### TASK BRIEF
Copy all lines containing the string "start" from the records below.

### EXTRACTED RECORDS
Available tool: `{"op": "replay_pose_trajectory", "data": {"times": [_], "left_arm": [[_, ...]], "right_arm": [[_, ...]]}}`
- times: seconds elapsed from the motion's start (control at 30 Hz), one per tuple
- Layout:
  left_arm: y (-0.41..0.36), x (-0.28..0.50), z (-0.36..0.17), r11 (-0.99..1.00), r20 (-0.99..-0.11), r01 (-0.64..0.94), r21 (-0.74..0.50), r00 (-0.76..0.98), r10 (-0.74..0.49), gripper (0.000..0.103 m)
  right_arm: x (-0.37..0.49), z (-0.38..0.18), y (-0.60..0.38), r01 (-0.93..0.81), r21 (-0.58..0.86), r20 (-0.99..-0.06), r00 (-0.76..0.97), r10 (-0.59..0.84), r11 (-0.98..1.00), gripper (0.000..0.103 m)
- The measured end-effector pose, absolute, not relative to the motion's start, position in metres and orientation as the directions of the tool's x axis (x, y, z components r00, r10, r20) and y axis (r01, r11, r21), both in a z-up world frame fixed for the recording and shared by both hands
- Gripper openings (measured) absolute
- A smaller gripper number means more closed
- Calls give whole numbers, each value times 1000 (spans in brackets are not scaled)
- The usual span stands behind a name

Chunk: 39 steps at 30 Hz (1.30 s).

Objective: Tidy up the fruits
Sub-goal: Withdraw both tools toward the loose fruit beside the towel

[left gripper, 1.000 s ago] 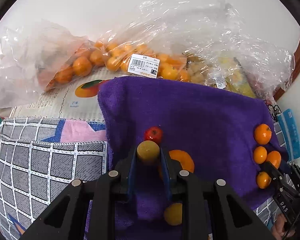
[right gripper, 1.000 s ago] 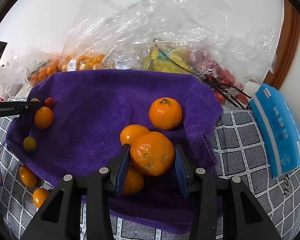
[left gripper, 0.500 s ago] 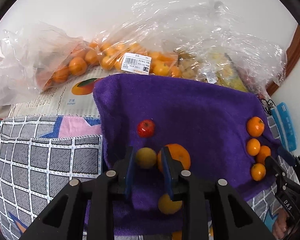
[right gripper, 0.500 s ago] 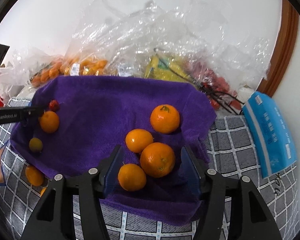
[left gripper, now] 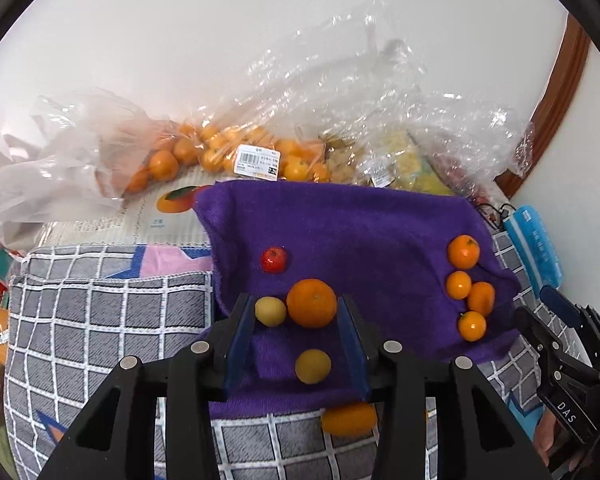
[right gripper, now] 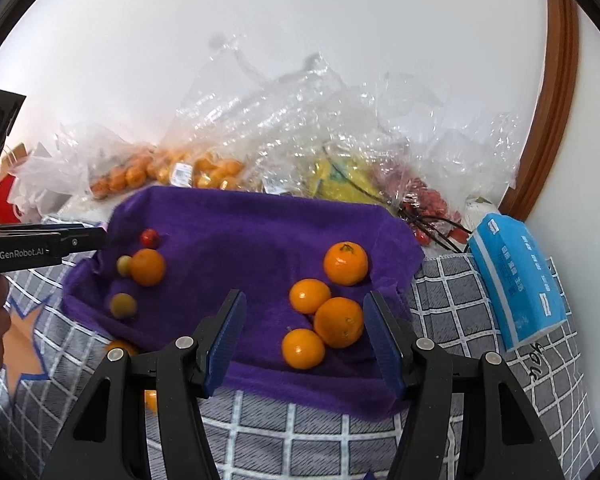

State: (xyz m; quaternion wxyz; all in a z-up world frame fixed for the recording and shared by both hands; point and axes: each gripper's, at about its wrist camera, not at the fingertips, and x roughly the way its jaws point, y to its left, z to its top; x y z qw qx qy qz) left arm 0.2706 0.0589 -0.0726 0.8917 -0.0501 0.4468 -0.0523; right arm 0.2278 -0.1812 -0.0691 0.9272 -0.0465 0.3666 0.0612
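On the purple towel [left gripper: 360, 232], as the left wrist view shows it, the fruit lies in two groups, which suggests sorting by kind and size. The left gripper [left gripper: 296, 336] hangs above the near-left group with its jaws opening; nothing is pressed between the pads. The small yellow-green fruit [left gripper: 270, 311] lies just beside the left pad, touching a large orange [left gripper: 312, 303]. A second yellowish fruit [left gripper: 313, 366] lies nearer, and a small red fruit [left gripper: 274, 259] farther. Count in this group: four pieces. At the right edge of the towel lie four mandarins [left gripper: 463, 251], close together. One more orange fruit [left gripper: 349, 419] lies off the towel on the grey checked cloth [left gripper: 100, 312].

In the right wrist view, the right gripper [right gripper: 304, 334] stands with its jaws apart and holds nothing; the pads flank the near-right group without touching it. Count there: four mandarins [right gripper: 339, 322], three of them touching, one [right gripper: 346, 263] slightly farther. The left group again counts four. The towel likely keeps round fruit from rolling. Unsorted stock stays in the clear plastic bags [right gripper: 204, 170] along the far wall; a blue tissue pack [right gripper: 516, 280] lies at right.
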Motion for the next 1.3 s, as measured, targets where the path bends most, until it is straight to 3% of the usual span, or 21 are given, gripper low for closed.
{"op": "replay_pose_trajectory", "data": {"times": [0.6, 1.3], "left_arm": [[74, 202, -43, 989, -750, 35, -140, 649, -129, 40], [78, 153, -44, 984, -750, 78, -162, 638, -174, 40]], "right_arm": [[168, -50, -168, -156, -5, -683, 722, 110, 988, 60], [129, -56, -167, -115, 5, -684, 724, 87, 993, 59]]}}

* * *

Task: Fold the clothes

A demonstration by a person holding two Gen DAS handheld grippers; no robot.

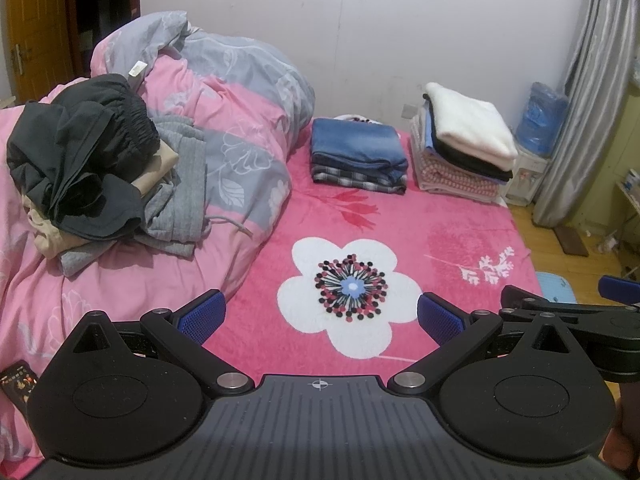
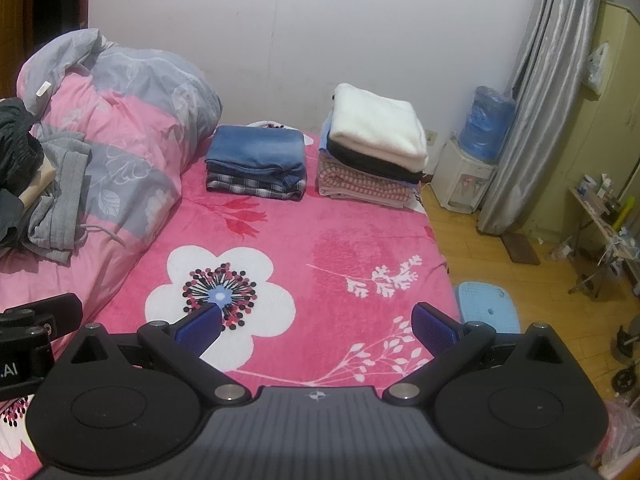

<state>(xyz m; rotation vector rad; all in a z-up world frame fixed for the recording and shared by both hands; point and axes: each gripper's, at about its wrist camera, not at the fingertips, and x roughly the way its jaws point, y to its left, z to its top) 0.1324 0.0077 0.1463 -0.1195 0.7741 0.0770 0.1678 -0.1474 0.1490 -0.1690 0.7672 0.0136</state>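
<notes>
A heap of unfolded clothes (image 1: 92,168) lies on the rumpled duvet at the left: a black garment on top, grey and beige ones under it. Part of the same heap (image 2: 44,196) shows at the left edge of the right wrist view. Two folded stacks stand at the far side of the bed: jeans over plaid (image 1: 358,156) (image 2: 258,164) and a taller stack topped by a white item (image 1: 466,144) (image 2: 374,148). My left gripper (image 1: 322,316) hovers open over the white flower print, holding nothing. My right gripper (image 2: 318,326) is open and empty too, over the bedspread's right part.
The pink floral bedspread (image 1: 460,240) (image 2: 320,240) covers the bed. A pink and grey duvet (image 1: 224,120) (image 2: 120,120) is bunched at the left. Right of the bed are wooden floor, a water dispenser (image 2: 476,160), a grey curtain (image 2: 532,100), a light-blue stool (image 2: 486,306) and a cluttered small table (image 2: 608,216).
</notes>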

### OUTPUT OF THE EXERCISE
- times: seconds elapsed from the motion's start (control at 30 Hz), one per tuple
- The measured end-effector pose, absolute, not relative to the motion's start, position in metres and orientation as the directions of the tool's x axis (x, y, z components r00, r10, r20) and y axis (r01, r11, r21), both in a z-up world frame fixed for the recording and shared by both hands

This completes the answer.